WITH MARLEY UNTIL DEATH
When Marley was in the advanced stages of cancer, Thompson said, "He wanted me to come to Germany with him, but said it didn't make sense I come and be a burden. Steel Pulse was going out and needed help. It was a band he liked. I went with them and Dennis Brown."
The association with reggae's Crown Prince lasted up to just before his death in 1999.
Thompson continued globetrotting through the 1980s and 1990s, handling sound for Sunsplash tours and dabbling a bit in dancehall with persons like Supercat on the early 1990s Cool Runnings tour, and also encountering Maxi Priest, Sizzla, Capleton and others.

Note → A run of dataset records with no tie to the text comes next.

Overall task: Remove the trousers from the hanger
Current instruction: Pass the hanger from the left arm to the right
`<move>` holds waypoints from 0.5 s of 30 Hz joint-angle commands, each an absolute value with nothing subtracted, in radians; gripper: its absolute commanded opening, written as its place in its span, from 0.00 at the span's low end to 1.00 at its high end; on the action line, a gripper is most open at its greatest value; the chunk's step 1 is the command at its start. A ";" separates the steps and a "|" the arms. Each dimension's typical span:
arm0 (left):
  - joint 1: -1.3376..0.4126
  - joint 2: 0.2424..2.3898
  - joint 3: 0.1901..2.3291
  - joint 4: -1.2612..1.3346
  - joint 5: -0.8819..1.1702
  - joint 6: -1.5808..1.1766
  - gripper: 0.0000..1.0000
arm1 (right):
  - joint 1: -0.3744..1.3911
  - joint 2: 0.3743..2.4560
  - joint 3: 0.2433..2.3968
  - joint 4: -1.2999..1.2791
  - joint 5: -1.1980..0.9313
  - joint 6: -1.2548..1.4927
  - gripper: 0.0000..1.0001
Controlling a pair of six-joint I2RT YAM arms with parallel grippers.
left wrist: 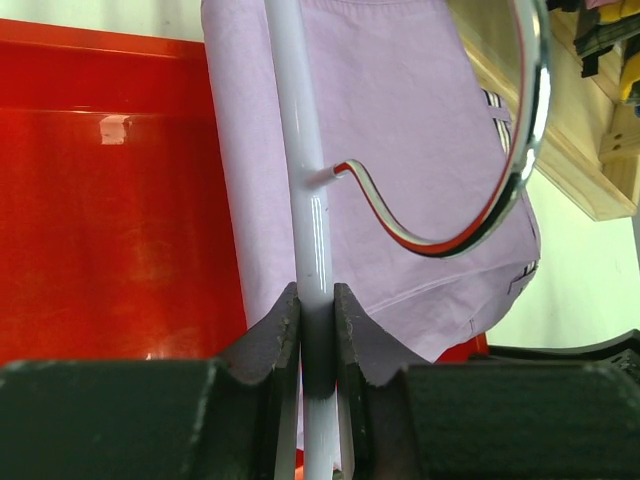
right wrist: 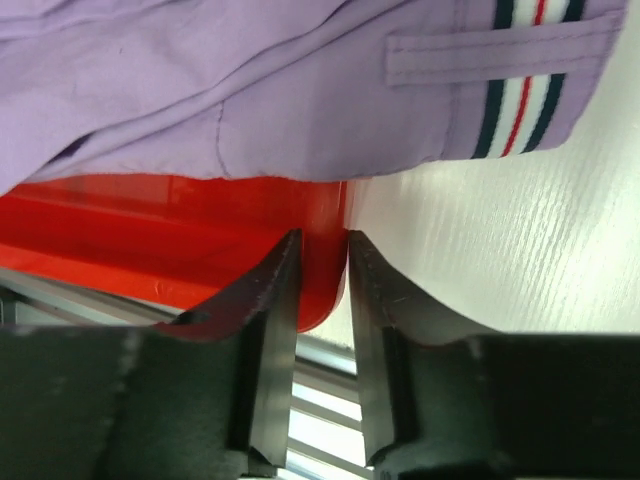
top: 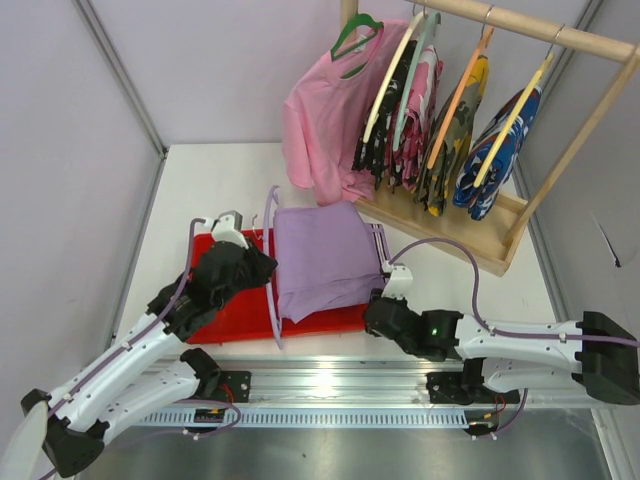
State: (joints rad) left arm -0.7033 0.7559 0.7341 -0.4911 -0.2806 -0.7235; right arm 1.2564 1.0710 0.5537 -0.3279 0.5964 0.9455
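The pale lavender trousers (top: 325,260) lie folded across a red tray (top: 240,322), draped over a white hanger (top: 272,305) with a metal hook (left wrist: 520,150). My left gripper (top: 262,265) is shut on the hanger's white bar (left wrist: 300,150), its fingertips (left wrist: 317,305) pinching it beside the trousers (left wrist: 400,150). My right gripper (top: 385,297) sits at the tray's near right corner, its jaws (right wrist: 320,255) closed on the red tray rim (right wrist: 150,230), just under the trousers' striped waistband (right wrist: 525,90). A dark speckled garment (top: 375,140) hangs on the rack.
A wooden clothes rack (top: 500,235) stands at the back right with a pink shirt (top: 320,130), camouflage and blue-red-white garments on hangers. White table (right wrist: 500,270) lies to the right of the tray. A metal rail (top: 330,385) runs along the near edge.
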 commanded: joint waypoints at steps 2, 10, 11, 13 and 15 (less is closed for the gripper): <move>-0.673 0.727 0.792 -0.491 -0.318 -0.678 0.01 | 1.239 1.074 0.538 -0.350 0.667 0.974 0.27; -0.658 0.669 0.792 -0.560 -0.337 -0.687 0.01 | 1.238 0.991 0.496 -0.416 0.709 1.055 0.21; -0.658 0.652 0.795 -0.569 -0.339 -0.687 0.01 | 1.238 0.976 0.491 -0.425 0.712 1.064 0.21; -0.658 0.638 0.795 -0.603 -0.344 -0.687 0.01 | 1.246 0.963 0.486 -0.440 0.729 1.078 0.21; -0.658 0.623 0.788 -0.621 -0.347 -0.689 0.01 | 1.258 0.953 0.488 -0.466 0.744 1.101 0.21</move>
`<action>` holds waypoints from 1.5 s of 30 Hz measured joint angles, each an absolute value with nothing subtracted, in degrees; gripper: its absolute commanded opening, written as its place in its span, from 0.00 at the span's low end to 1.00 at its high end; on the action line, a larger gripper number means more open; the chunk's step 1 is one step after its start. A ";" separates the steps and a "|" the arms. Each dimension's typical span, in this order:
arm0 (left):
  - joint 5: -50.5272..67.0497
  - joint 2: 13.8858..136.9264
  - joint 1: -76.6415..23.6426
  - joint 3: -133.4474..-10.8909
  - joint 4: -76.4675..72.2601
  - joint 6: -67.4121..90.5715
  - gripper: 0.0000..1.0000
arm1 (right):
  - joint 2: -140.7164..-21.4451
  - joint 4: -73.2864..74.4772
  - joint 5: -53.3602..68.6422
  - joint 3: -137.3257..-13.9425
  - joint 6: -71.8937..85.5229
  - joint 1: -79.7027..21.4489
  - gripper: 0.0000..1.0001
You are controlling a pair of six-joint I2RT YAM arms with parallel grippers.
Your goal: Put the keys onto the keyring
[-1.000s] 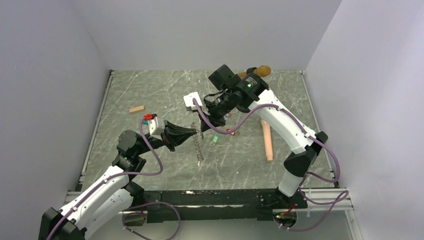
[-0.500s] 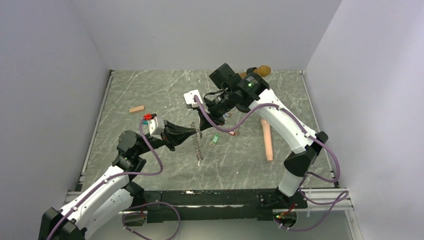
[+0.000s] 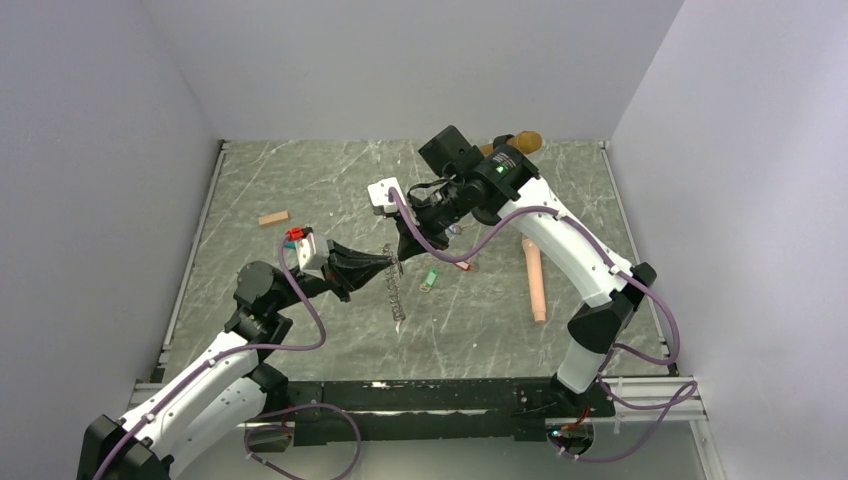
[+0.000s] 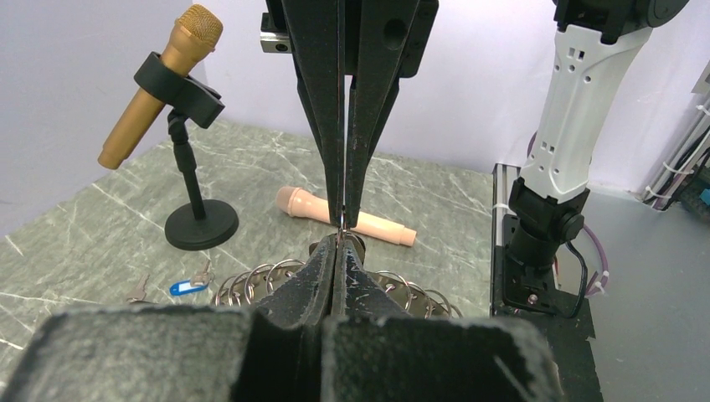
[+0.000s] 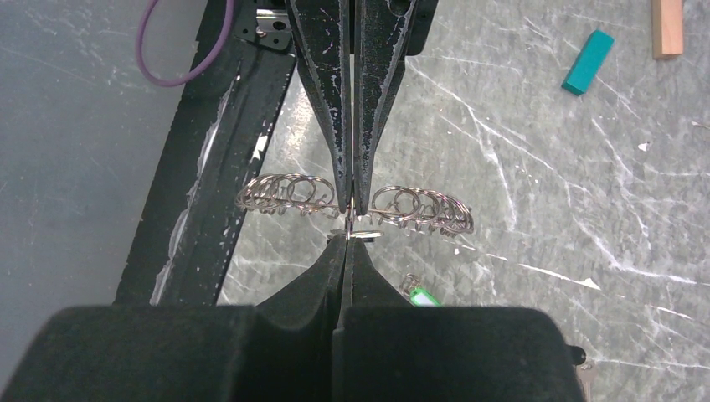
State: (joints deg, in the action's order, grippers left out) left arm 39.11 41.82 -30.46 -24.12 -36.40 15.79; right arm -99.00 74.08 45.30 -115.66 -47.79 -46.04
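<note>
The keyring (image 5: 419, 209) is being gripped in the shut left jaws, stretching crosswise directly before the shut right jaws, tips meeting.

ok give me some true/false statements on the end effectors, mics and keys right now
1. Both end effectors are wide open. False: the left end effector and the right end effector are shut, tips meeting at the keyring.
2. The gold microphone sits in its stand. True.
3. The pink microphone stands upright. False: it lies flat on the table.
4. The green-tag key lies on the table, off the keyring. True.
</note>
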 measured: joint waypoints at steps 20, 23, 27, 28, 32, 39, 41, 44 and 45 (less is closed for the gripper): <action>39.07 41.82 -30.46 -24.12 -33.06 15.29 0.00 | -99.22 73.65 45.56 -115.42 -47.94 -46.04 0.00; 39.09 41.82 -30.39 -24.12 -32.73 15.33 0.00 | -99.22 73.63 45.56 -115.04 -47.99 -46.04 0.00; 39.13 41.82 -30.13 -24.12 -32.29 15.59 0.00 | -99.22 73.60 45.56 -114.54 -48.23 -46.04 0.00; 39.13 41.82 -30.04 -24.12 -32.27 15.75 0.00 | -99.22 73.58 45.56 -114.45 -48.34 -46.04 0.00; 39.18 41.82 -29.63 -24.12 -32.32 16.05 0.00 | -99.22 73.49 45.54 -114.10 -48.51 -46.04 0.00; 39.46 41.85 -29.15 -24.12 -32.32 16.86 0.00 | -99.24 73.45 45.52 -113.80 -49.32 -46.06 0.00; 39.66 41.89 -28.99 -24.12 -32.32 17.10 0.00 | -99.26 73.47 45.50 -113.80 -49.63 -46.22 0.00; 39.75 42.17 -28.80 -24.12 -32.32 17.34 0.00 | -99.31 73.49 45.17 -113.80 -50.04 -46.46 0.00; 39.75 42.26 -28.75 -24.12 -32.25 17.39 0.00 | -99.33 73.56 44.91 -113.80 -50.15 -46.57 0.00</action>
State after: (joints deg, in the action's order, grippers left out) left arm 39.75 42.26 -28.75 -24.12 -32.25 17.39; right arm -99.33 73.56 44.91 -113.80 -50.15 -46.57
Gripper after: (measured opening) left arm 0.012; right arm 0.009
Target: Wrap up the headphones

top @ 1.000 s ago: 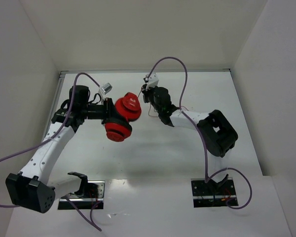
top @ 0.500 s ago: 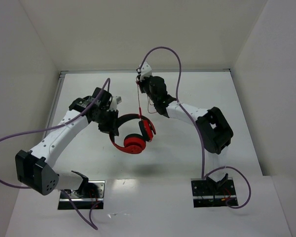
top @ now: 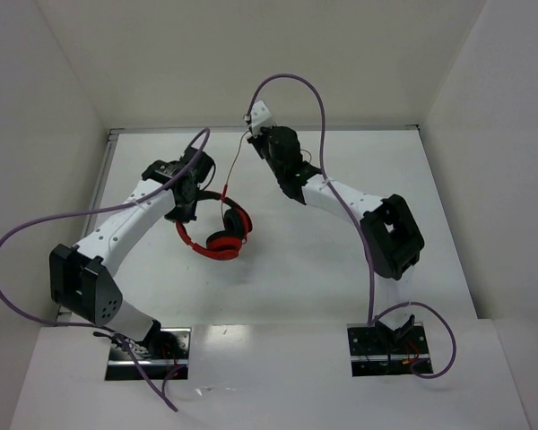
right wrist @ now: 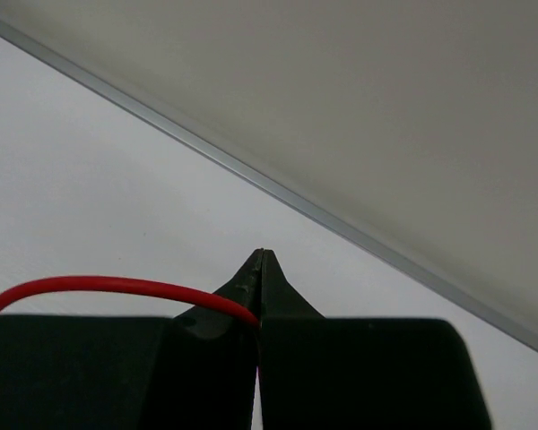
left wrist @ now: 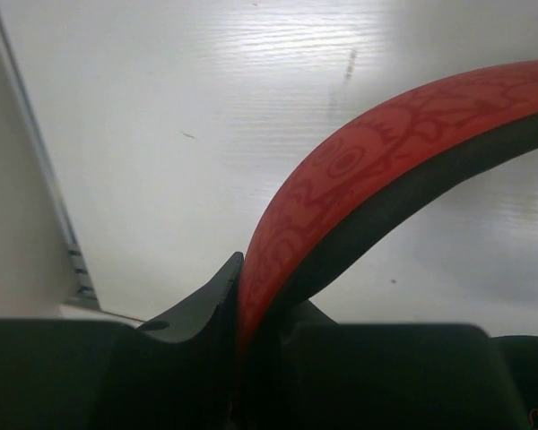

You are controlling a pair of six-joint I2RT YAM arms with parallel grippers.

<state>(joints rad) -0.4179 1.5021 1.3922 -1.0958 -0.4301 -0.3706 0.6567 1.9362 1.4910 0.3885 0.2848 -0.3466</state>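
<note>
Left gripper (left wrist: 255, 300) tight on the red-patterned, black-lined headband (left wrist: 368, 152) of the headphones (top: 222, 240); right gripper (right wrist: 258, 269) pinching their thin red cable (right wrist: 99, 285).

White table (top: 305, 287) with metal back edge (top: 359, 127)

Two robot arms, seen from above. L arm (top: 117, 237) rises from its base at bottom left, elbow low & out to the left, white forearm angled up-right. At its tip the left gripper (top: 186, 210) has its jaws clamped on the headband of the headphones (top: 217, 235). R arm (top: 377, 224) bends at a black elbow on the right, forearm reaching up-left. The right gripper (top: 249, 134) has its jaws pressed tight together, pinching the thin red cable (right wrist: 117, 285).
</note>
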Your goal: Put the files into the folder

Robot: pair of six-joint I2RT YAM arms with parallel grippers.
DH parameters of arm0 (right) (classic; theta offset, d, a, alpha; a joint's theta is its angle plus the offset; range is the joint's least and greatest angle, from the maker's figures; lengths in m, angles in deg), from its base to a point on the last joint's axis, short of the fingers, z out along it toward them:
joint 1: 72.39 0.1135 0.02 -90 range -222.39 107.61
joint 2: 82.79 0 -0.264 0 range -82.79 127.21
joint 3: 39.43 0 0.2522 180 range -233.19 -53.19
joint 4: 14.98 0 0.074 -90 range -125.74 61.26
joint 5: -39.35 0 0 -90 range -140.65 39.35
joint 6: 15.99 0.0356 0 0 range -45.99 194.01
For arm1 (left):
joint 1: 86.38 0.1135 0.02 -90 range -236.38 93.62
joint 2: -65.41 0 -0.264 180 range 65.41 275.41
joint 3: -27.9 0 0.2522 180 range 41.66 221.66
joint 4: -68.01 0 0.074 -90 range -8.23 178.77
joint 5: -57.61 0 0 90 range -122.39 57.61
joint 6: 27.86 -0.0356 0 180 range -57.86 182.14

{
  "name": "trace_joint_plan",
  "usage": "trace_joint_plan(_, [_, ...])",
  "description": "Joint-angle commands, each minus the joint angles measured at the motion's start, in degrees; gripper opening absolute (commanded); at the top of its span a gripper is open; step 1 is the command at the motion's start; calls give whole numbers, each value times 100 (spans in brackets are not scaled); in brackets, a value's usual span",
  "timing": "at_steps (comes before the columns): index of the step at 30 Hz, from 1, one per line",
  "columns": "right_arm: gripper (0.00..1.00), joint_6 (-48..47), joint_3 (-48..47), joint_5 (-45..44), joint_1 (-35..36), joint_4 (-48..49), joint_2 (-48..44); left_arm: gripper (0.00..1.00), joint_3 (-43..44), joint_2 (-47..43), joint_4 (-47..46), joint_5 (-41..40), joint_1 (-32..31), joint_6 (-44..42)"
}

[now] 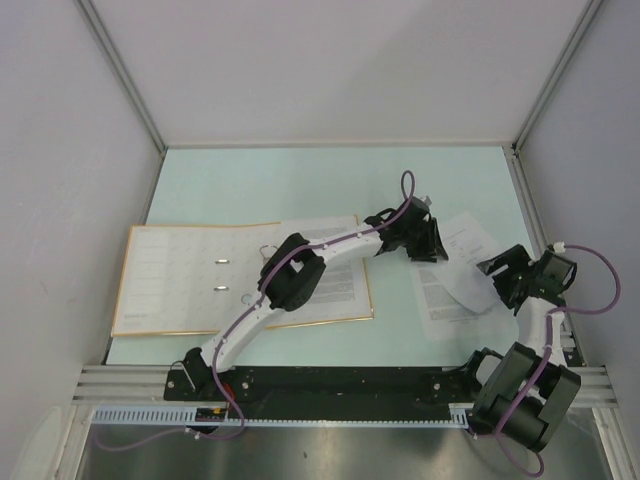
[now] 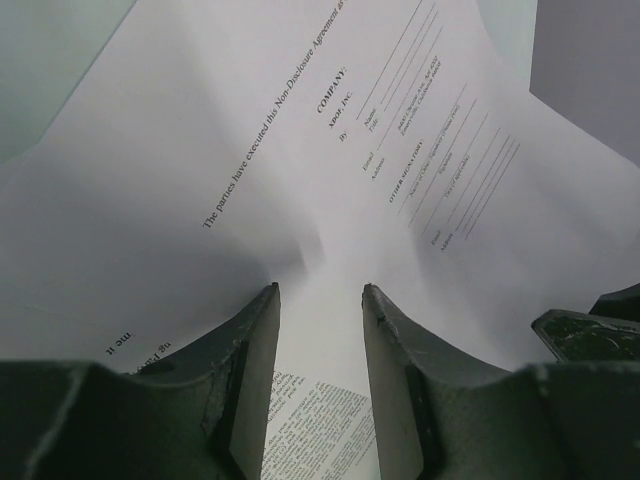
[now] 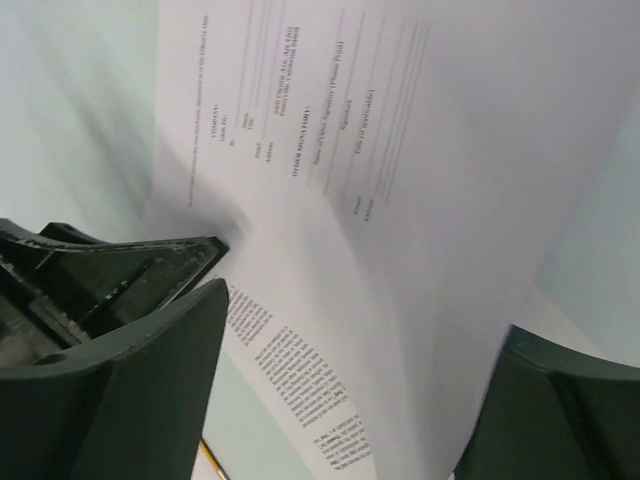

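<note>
Up close, left gripper: jaws partly apart with a narrow gap; the tips sit at the buckled near edge of the signature page, which curves up and away from them; nothing shows nipped between the fingers. Below that edge a second sheet of dense print lies flat.

Right gripper: jaws wide; the same raised page slants up through the gap between them; whether it touches either finger, cannot tell; the left gripper's black fingers meet the page's edge just beyond the right gripper's own left finger.

From above, the two grippers face each other over the files, a loose fan of white printed sheets on the pale green table; the fan lies just right of the folder, not touching it; the left arm reaches across the folder's right half.

Folder open and flat at the table's left; orange-yellow rim, pale inside; ring mechanism near the middle; printed pages lie on its right half, partly under the arm.
</note>
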Motion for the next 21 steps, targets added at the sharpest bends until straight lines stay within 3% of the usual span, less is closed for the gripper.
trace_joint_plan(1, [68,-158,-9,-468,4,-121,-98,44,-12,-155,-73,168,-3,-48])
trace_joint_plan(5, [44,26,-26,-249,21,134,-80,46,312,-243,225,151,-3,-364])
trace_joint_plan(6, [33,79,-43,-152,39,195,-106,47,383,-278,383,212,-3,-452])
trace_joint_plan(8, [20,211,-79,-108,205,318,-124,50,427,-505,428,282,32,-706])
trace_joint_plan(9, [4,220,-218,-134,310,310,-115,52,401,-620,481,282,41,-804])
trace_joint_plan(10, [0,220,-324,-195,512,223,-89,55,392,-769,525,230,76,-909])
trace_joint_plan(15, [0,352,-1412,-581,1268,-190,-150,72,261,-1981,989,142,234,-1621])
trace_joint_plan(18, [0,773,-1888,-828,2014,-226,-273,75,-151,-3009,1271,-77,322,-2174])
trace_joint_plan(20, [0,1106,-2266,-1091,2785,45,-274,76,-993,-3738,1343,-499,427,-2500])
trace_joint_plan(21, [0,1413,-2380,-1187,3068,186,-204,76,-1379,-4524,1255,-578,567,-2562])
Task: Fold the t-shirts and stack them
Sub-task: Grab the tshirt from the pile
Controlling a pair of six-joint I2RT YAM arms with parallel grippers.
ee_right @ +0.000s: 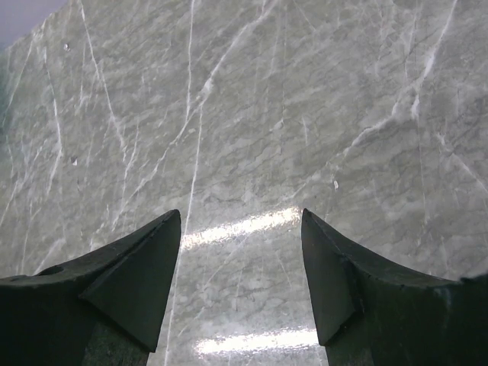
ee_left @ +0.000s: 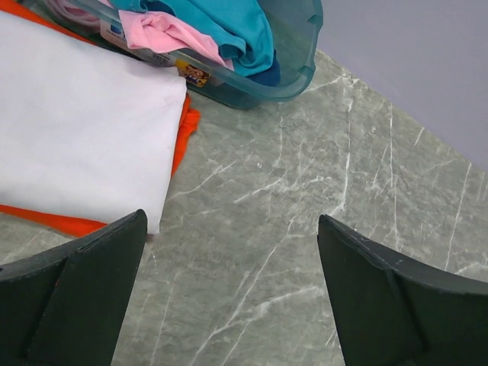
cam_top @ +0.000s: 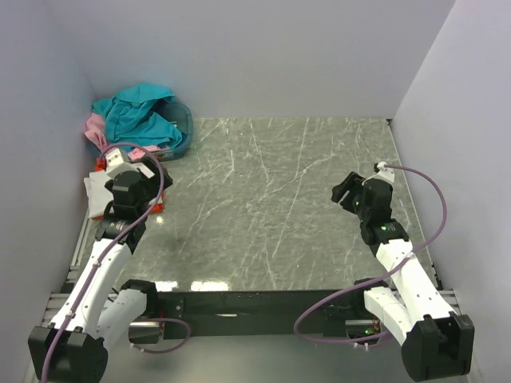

Thompson said he has never put in an application for a job. "People come to the concerts and hear the sound and say 'who is doing the sound?' They ask and if I like it, I do it," he said.
He liked working with jazz man Marcus Miller in the 1990s, when Miller was doing "huge jazz concerts all over the world". By the turn of the millennium he was working the hip-hop sound ("in-between Marcus and all that sort of stuff"), setting the sound for the man who became P Diddy, Busta Rhymes, Missy Elliott, Queen Latifah and 50 Cent.
The hook-up with Keys came when her team heard his work with Missy Elliott, while they were on a tour which also involved Beyoncé. "They asked me about three, four years before I did it," Thompson said. "I did not want to leave Marcus. He took a hiatus, I started working with her and could not leave again."